Real-Time 3D Occupancy Prediction via Geometric-Semantic Disentanglement

Occupancy prediction plays a pivotal role in autonomous driving (AD) due to the fine-grained geometric perception and general object recognition capabilities. However, existing methods often incur high computational costs, which contradicts the real-time demands of AD. To this end, we first evaluate the speed and memory usage of most public available methods, aiming to redirect the focus from solely prioritizing accuracy to also considering efficiency. We then identify a core challenge in achieving both fast and accurate performance: \textbf{the strong coupling between geometry and semantic}. To address this issue, 1) we propose a Geometric-Semantic Dual-Branch Network (GSDBN) with a hybrid BEV-Voxel representation. In the BEV branch, a BEV-level temporal fusion module and a U-Net encoder is introduced to extract dense semantic features. In the voxel branch, a large-kernel re-parameterized 3D convolution is proposed to refine sparse 3D geometry and reduce computation.
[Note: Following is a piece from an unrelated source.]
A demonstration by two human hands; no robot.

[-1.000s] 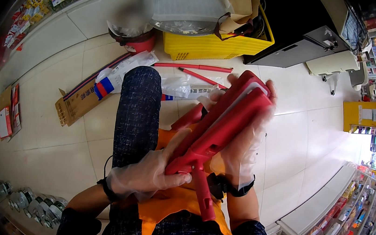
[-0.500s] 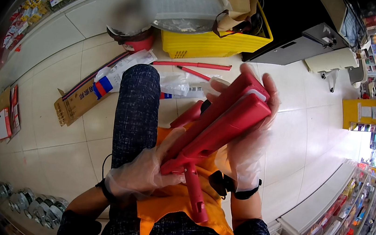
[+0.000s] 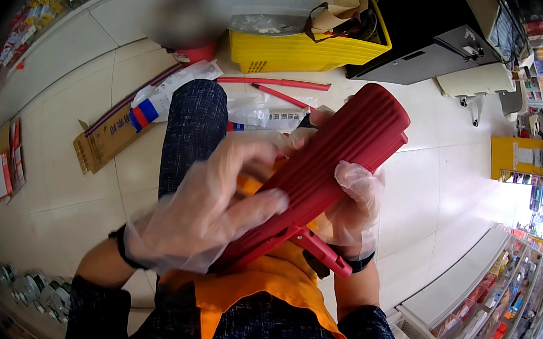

Moreover, we propose a novel BEV-Voxel lifting module that projects BEV features into voxel space for feature fusion of the two branches. In addition to the network design, 2) we also propose a Geometric-Semantic Decoupled Learning (GSDL) strategy. This strategy initially learns semantics with accurate geometry using ground-truth depth, and then gradually mixes predicted depth to adapt the model to the predicted geometry. Extensive experiments on the widely-used Occ3D-nuScenes benchmark demonstrate the superiority of our method, which achieves a 39.4 mIoU with 20.0 FPS. This result is $\sim 3 \times$ faster and +1.9 mIoU higher compared to FB-OCC, the winner of CVPR2023 3D Occupancy Prediction Challenge. Our code will be made open-source.